The 4-register fast-call convention used by every Windows-on-AMD64 binary.
§1 Provenance
- Microsoft x64 calling convention reference: https://learn.microsoft.com/en-us/cpp/build/x64-calling-convention.
- x64 stack usage and prolog/epilog: https://learn.microsoft.com/en-us/cpp/build/stack-usage and https://learn.microsoft.com/en-us/cpp/build/prolog-and-epilog.
- x64 exception handling: https://learn.microsoft.com/en-us/cpp/build/exception-handling-x64.
- PE/COFF spec (the file-format counterpart): https://learn.microsoft.com/en-us/windows/win32/debug/pe-format.
- Intel SDM and AMD64 Programmer’s Manual (same as SysV).
- PDB / CodeView reference: Microsoft’s docs are partial; the de-facto reference is the LLVM
llvm-pdbutilandmicrosoft-pdbGitHub repo at https://github.com/microsoft/microsoft-pdb.
§2 Mechanism / specification
Integer/pointer arguments: RCX, RDX, R8, R9 (in order). Floating-point: XMM0 through XMM3. The slots are positional, not by class; floats in slot 0 use XMM0 and RCX is skipped, ints in slot 1 use RDX even if slot 0 was a float. There are exactly four register slots; everything beyond goes on the stack.
Shadow space: the caller allocates 32 bytes (4 * 8) below the return address before invoking the callee. The callee owns this space and may spill RCX, RDX, R8, R9 there or use it as scratch. Even leaf functions taking zero arguments get the 32 bytes if they call other functions.
Stack alignment: 16-byte aligned just before CALL; RSP is therefore 8 modulo 16 at function entry, identical to SysV.

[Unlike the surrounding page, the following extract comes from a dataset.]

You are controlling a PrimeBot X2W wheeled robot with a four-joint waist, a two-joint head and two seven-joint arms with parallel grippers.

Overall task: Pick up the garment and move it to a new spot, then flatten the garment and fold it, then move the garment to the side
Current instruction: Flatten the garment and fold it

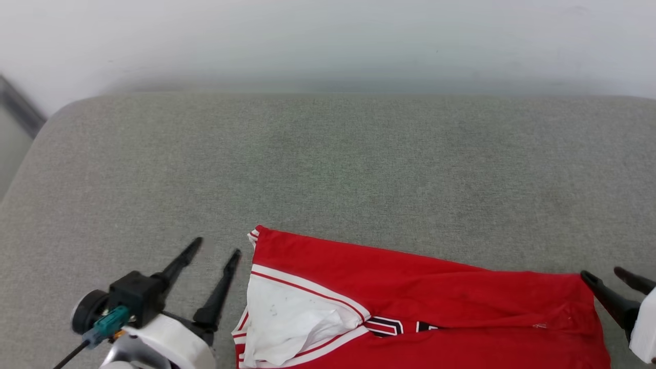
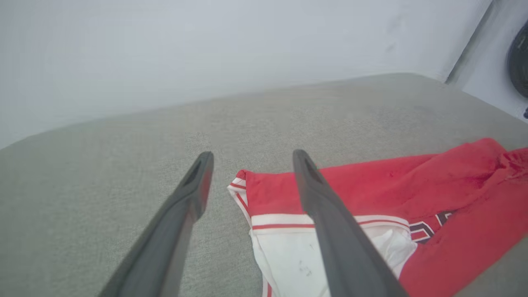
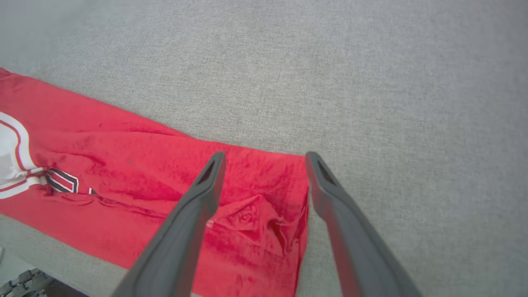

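jersey (image 1: 420, 302) lies folded along near edge of grey surface (image 1: 328, 164).
left hand (image 1: 216, 246) released, empty, just beside the sleeve end; right hand (image 1: 602, 273) released, empty, at the hem end.

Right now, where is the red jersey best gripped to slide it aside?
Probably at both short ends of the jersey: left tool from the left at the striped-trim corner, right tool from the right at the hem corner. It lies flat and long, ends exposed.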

Return values: RAX (integer up to 64 bits), XMM0 (floating point), or hidden pointer in RCX (for large or non-trivially-copyable aggregates), in which case the user-visible RCX shifts to RDX and so on.

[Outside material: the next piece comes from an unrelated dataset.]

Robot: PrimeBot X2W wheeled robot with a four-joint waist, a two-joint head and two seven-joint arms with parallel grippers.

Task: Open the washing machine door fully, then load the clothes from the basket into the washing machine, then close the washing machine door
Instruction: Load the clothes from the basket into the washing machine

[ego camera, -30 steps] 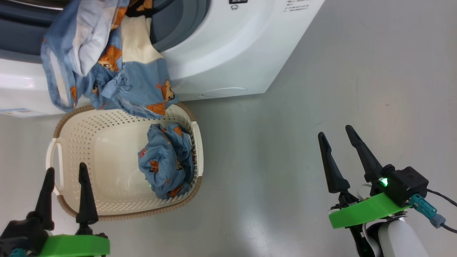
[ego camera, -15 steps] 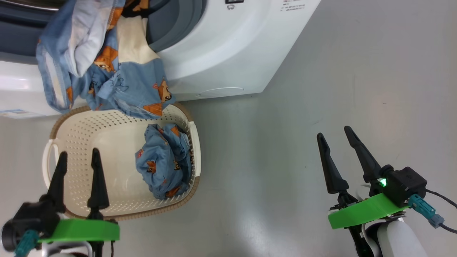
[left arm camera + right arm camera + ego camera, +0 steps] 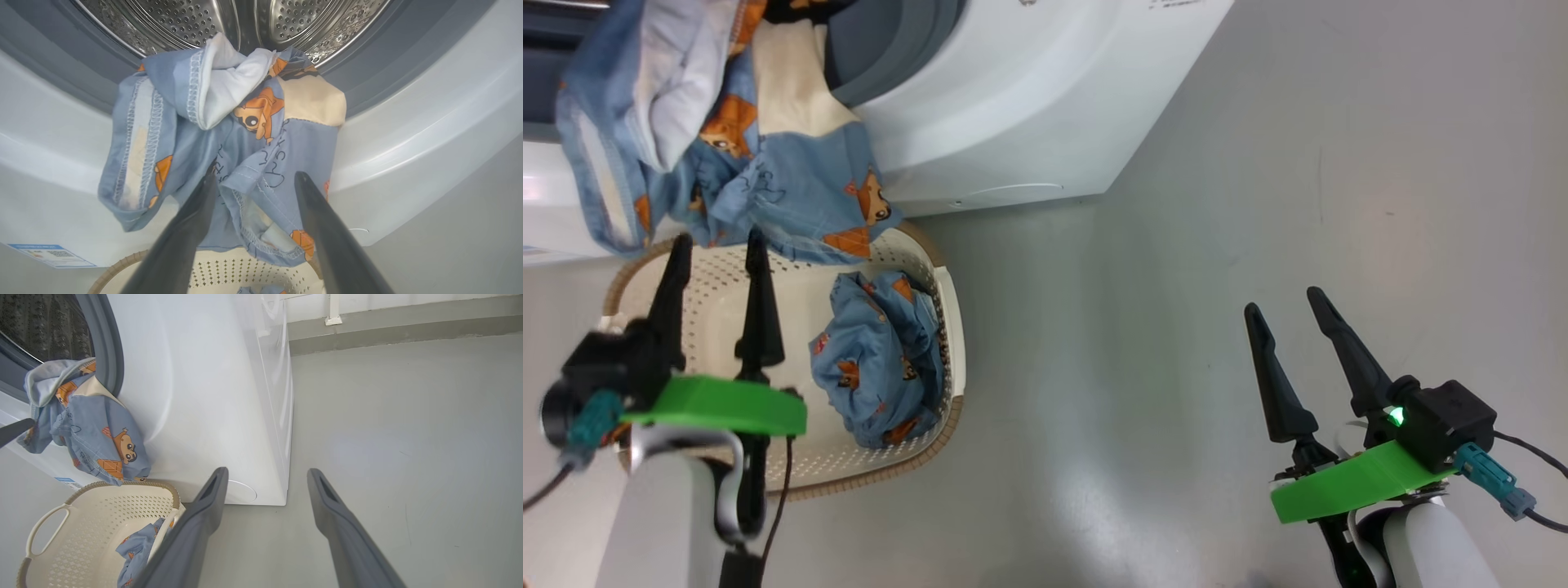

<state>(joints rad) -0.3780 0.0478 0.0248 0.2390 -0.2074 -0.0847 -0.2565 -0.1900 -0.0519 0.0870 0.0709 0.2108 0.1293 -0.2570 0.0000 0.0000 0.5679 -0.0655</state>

Callee-saved (nonvolatile): RBX, RBP, RDI, RSI, RSP, R12, R13, R14, R15, XMM6 to XMM15. Caller-saved (volatile): RAX, RCX, RDX, R8, R9, R10, R11, XMM0 to XMM5. Notice that XMM6 to XMM15 are nonvolatile, which differs from SysV where every XMM is volatile.
There is no red zone on Windows x64. Signal-equivalent handling is structured exception handling (SEH), which lives entirely outside the stack proper.
SEH on x64 is table-driven via the PE .pdata section. Every nonleaf function must have a RUNTIME_FUNCTION entry pointing at an UNWIND_INFO block. The unwind codes describe the prolog’s register saves and stack allocations in reverse order, sized so the OS unwinder can virtually undo any prolog instruction at any prolog offset. Leaf functions skip pdata/xdata entirely.
For JIT-emitted code, RtlAddFunctionTable (eager) or RtlInstallFunctionTableCallback (lazy) register unwind tables with the OS.
§3 Platform coverage (May 2026)
Windows on x64: every edition of Windows 7 through Windows 11 24H2/25H1 client and Windows Server 2008 R2 through Server 2025. Same ABI for kernel-mode drivers (with extra restrictions). Wine on Linux/macOS also implements this ABI for hosting Windows binaries.
ReactOS implements a Windows-compatible x64 ABI, though most desktop work is still 32-bit. Cygwin and MSYS2 use Microsoft x64 calling convention for native binaries but layer POSIX semantics on top.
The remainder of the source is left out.